- **How to complete this task**: From the entries below, return every line that includes the word "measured".

- **Records**:

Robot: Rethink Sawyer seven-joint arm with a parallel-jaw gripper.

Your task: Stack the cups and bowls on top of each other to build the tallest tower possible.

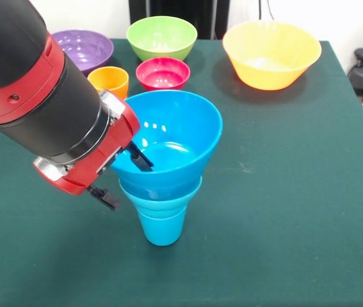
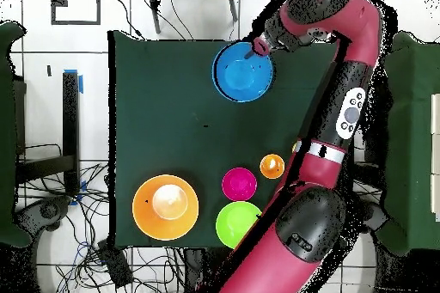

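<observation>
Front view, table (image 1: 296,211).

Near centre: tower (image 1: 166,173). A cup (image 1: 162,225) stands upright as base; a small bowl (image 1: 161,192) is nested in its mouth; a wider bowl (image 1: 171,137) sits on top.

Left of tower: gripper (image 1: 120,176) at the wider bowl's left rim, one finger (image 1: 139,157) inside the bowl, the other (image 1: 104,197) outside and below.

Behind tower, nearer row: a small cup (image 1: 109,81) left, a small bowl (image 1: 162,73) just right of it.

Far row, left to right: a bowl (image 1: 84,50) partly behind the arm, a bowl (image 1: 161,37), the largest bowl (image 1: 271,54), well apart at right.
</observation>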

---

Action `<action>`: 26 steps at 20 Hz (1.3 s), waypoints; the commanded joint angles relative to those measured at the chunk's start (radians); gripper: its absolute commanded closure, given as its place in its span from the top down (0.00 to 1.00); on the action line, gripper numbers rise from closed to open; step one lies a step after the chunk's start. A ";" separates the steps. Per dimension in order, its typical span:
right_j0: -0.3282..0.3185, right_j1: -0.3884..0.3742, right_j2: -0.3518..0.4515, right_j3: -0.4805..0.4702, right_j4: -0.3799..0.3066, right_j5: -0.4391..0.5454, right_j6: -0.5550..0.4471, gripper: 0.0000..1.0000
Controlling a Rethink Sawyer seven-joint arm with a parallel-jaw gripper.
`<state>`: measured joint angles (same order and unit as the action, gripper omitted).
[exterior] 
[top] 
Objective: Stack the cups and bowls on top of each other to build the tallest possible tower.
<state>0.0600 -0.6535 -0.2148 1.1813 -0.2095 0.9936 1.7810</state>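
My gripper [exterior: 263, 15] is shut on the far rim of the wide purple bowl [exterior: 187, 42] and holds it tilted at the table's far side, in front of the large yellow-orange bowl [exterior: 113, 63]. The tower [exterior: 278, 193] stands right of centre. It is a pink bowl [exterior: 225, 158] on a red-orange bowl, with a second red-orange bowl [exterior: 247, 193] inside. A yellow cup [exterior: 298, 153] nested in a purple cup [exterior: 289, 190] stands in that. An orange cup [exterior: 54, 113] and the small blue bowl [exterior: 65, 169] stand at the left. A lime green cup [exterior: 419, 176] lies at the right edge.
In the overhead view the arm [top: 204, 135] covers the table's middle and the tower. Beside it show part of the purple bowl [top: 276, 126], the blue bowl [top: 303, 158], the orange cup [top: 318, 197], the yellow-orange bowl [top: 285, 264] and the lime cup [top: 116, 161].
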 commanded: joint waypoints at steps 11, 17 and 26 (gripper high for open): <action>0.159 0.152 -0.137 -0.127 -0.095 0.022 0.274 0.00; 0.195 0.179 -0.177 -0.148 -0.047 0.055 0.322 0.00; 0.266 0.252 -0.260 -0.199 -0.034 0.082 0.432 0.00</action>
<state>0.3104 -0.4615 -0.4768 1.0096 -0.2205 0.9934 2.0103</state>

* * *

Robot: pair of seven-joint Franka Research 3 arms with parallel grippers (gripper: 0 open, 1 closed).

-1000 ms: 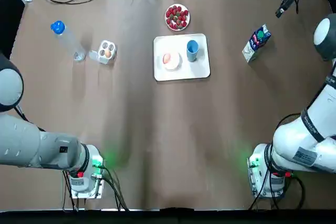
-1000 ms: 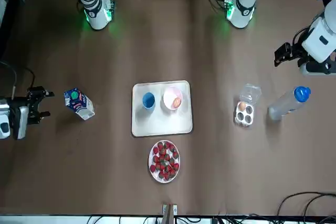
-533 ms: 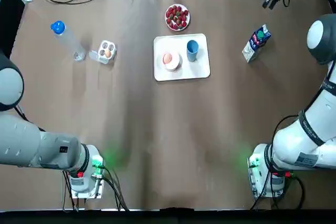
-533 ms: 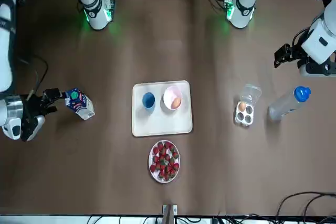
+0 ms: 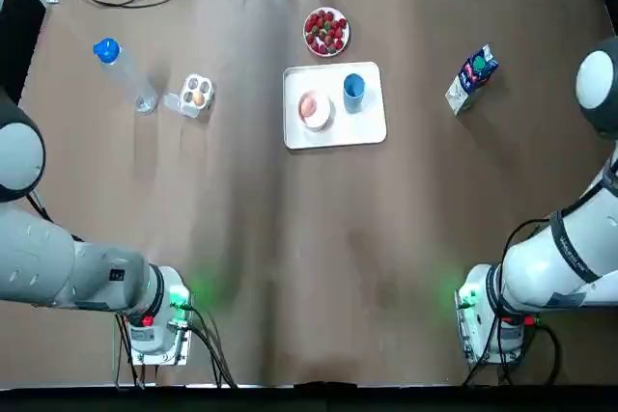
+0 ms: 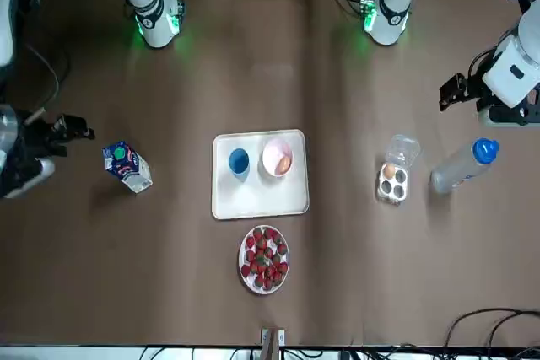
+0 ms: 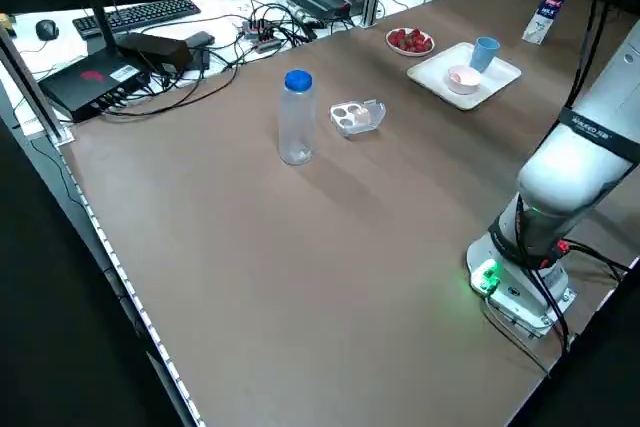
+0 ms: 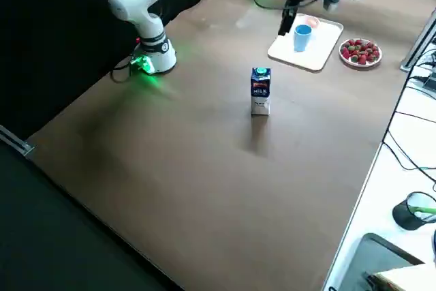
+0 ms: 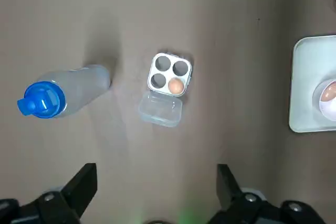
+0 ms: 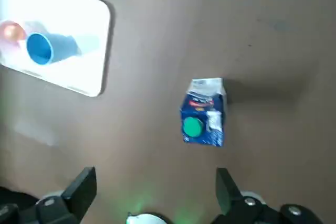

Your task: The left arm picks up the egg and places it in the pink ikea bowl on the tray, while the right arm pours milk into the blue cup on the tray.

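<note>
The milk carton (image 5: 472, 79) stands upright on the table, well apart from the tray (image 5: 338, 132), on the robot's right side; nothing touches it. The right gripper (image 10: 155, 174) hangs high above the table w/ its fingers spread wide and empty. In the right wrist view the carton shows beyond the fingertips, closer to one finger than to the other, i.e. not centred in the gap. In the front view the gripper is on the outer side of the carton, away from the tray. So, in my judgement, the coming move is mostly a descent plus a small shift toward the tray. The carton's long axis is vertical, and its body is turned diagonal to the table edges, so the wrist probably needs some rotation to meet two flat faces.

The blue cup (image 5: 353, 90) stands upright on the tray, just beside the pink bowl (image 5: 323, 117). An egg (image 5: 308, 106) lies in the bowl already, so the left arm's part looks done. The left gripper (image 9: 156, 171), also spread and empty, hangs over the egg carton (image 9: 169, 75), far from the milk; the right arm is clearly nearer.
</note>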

- **Written reply**:
Action `<action>`: 26 steps at 20 Hz (1.3 s), waypoints; the commanded joint angles relative to those measured at the chunk's start (radians); gripper: its absolute commanded closure, given as its place in its span from the top down (0.00 to 1.00); on the action line, gripper numbers rise from closed to open; step one lies a step after the chunk's start. A ";" separates the steps. Per dimension in order, its typical span:
`<state>`: measured joint angles (same order and unit as the action, gripper omitted).

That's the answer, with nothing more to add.